Matt Ford, known professionally as Pinky Beecroft, is an Australian singer-songwriter, performer and screenwriter. From 1997 to 2005 he was the lead singer and keyboardist for alternative rockers, Machine Gun Fellatio. His group Pinky Beecroft and the White Russians released an album, Somethin' Somewhere Better, in August 2008. As a songwriter he co-wrote, "No Aphrodisiac" (December 1997), with bandmate Chit Chat Von Loopin Stab and The Whitlams' Tim Freedman. At the ARIA Music Awards of 1998 it won Song of the Year for The Whitlams.

Music

He was the lead singer and songwriter of Australian band Machine Gun Fellatio. He quit the band in 2005, at which point the group split up. He is the lead singer of Pinky Beecroft & The White Russians. and has released a self-titled EP and a full-length album entitled Somethin' Somewhere better and Pretty Black.
He made a number of appearances on the ABC television series The Glass House.

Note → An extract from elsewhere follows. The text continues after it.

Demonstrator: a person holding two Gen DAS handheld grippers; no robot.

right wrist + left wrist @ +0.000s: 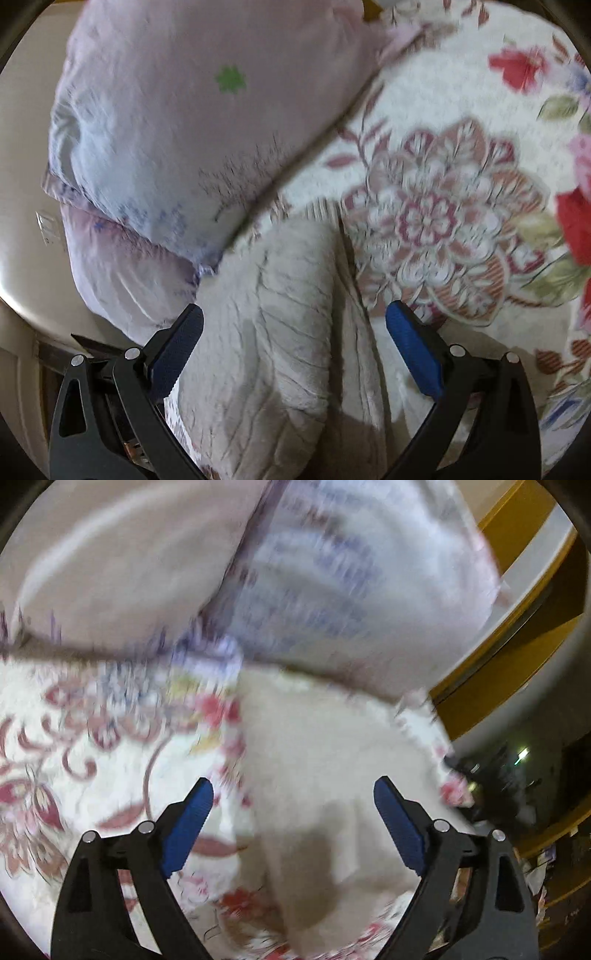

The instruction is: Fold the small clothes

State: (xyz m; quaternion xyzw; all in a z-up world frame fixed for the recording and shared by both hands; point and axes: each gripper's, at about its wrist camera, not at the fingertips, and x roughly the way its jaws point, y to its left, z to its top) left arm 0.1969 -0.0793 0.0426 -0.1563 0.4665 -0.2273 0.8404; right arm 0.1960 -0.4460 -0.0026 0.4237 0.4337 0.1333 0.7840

He has also appeared on the Network Ten series The Panel, as well as In Siberia Tonight on SBS-TV.

Beecroft co-wrote the song "No Aphrodisiac" (credited as Matt Ford). The song was recorded by The Whitlams and went on to win an ARIA Award for Song of the Year.

Writing
Under his birthname, Matt Ford, he has written for a number of TV series, including Farscape, a popular US-Australian TV series broadcast on the Sci-Fi channel, and Sweat, which starred Heath Ledger.
His writing credits also include the long-running Australian series Stingers, Love Is a Four Letter Word, Medivac, Wildside, G.P., and Lochie Leonard.
He was the writer of ROAD, a telefeature for SBS Independent, produced by Enda Murray and Lisa Duff and using an all-indigenous Australian cast and crew. It screened on SBS-TV.
He wrote the screenplay for the documentary feature Killing Priscilla, directed by Academy-Award winner Lizzie Gardiner and screened in Australia, the UK and the US.
His writing credits also include Frankies House, (an Australian-US-UK co-production),  Sea Patrol, and the Showtime series Satisfaction. He was also referenced in the Satisfaction episode "Pony Girl"; while Heather is watching the film clip to the song "Roller Coaster" by MGF, she mentions that the lead singer thinks she's paranoid.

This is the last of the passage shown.